GOAL OF THE EXERCISE: Going through the data below, tally every line where the string "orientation" occurs, then give only the tally.

COLLECTED DATA:

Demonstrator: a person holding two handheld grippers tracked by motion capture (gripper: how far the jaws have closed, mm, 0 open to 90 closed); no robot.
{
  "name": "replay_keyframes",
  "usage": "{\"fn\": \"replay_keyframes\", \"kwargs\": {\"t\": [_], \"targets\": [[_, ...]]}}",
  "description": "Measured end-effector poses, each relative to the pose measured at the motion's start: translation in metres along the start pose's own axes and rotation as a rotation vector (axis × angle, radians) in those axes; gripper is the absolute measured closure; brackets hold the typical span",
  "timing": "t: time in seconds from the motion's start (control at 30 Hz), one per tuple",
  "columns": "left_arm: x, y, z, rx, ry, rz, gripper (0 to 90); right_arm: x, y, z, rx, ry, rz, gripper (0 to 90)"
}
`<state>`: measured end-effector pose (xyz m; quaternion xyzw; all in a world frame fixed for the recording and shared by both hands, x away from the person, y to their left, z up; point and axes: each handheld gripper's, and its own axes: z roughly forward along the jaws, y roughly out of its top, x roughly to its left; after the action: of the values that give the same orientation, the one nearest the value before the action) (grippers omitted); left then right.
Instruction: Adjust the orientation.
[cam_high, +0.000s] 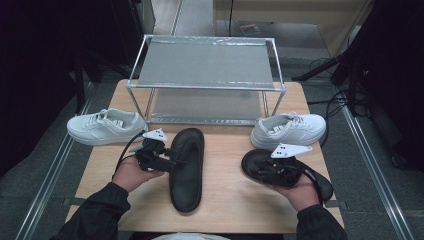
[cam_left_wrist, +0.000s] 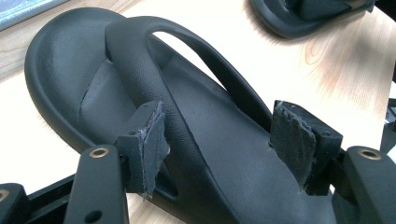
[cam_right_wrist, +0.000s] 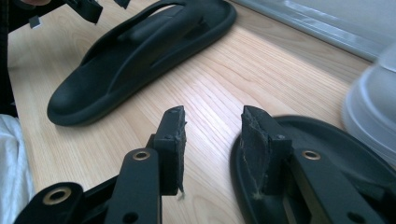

WORKED SOLUTION: 2